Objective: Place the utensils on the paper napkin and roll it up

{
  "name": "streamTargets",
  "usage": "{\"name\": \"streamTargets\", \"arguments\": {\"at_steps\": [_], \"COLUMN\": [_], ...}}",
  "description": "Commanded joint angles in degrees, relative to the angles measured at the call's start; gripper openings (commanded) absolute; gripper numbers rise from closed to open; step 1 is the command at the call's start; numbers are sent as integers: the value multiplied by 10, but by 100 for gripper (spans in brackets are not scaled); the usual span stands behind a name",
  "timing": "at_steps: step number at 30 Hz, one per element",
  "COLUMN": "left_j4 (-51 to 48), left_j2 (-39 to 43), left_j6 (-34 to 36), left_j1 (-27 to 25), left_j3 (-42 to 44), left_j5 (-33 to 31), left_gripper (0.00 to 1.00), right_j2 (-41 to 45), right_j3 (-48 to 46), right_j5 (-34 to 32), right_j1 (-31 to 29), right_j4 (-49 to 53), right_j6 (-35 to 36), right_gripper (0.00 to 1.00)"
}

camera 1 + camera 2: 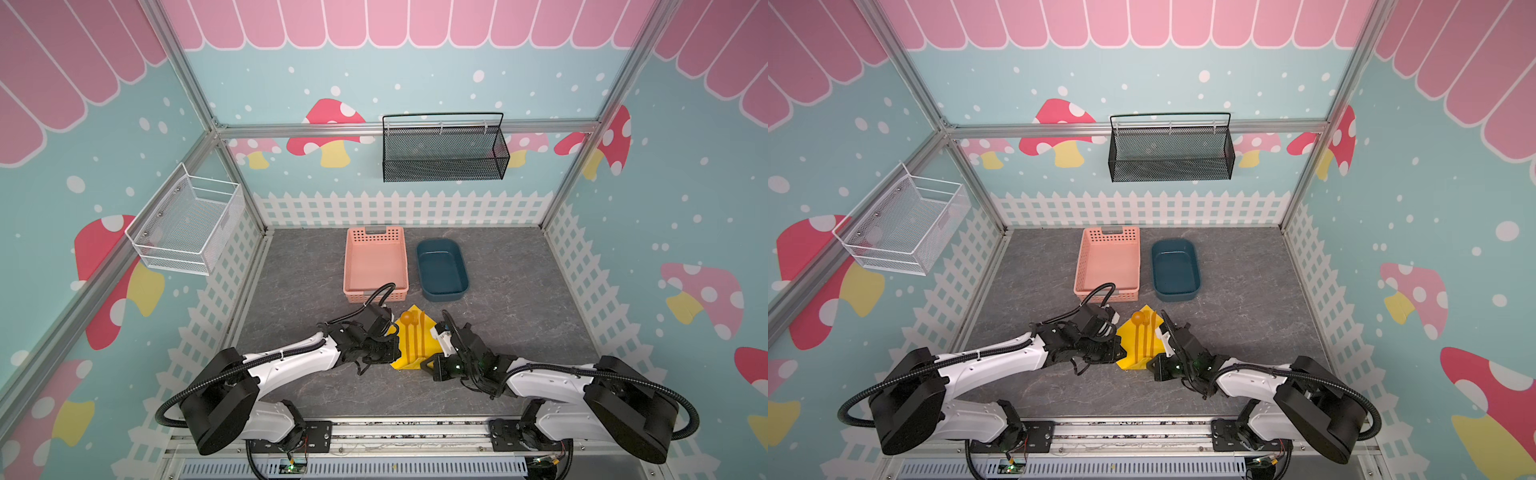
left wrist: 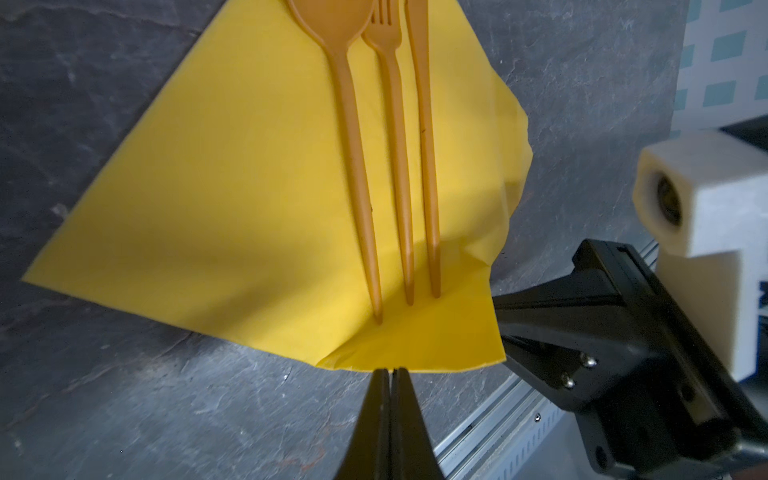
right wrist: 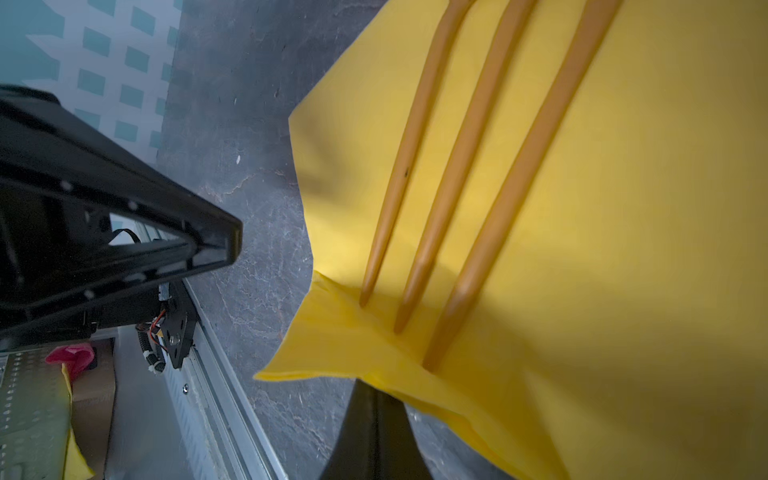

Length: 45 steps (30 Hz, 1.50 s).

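Note:
The yellow paper napkin (image 1: 400,341) (image 1: 1126,345) lies as a diamond on the grey table, just in front of the pink basket. On it lie the three orange utensils side by side: spoon (image 2: 353,145), fork (image 2: 399,166) and straight stick (image 2: 428,166). Its near corner is folded up against their handle ends (image 3: 419,266). My left gripper (image 2: 390,370) (image 1: 397,358) is shut with its tips pinching the folded near edge. My right gripper (image 3: 376,384) (image 1: 424,364) is shut too, its tips tucked under the same fold from the other side.
A pink basket (image 1: 376,235) and a dark blue tub (image 1: 465,270) stand behind the napkin. A black mesh basket (image 1: 444,153) hangs on the back wall and a white wire basket (image 1: 187,224) on the left wall. The metal rail (image 1: 395,432) runs along the front edge.

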<state>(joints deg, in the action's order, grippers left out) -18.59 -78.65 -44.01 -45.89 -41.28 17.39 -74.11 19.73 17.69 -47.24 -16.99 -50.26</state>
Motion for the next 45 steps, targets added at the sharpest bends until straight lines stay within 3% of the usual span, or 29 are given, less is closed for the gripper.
{"name": "streamTargets", "arguments": {"at_steps": [1, 17, 45], "left_j4": [2, 32, 31], "left_j2": [-1, -100, -158], "left_j6": [12, 11, -2], "left_j1": [-3, -25, -25], "left_j3": [4, -25, -39], "left_j5": [11, 39, 22], "left_gripper": [0, 0, 0], "right_j2": [-14, -78, -110], "right_j3": [22, 58, 91], "right_j5": [11, 39, 80], "right_j1": [12, 44, 51], "right_j4": [5, 7, 0], "right_j6": [21, 23, 35], "right_gripper": [1, 1, 2]}}
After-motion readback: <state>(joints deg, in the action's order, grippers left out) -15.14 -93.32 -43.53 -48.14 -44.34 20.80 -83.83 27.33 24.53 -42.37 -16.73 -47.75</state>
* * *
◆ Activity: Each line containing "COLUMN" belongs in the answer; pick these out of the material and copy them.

◆ Answer section:
  "usage": "{\"name\": \"streamTargets\", \"arguments\": {\"at_steps\": [_], \"COLUMN\": [_], ...}}",
  "COLUMN": "left_j4 (-51 to 48), left_j2 (-39 to 43), left_j6 (-34 to 36), left_j1 (-27 to 25), left_j3 (-42 to 44), left_j5 (-33 to 31), left_gripper (0.00 to 1.00), right_j2 (-41 to 45), right_j3 (-48 to 46), right_j5 (-34 to 32), right_j1 (-31 to 29), right_j4 (-49 to 53), right_j6 (-35 to 36), right_gripper (0.00 to 1.00)"

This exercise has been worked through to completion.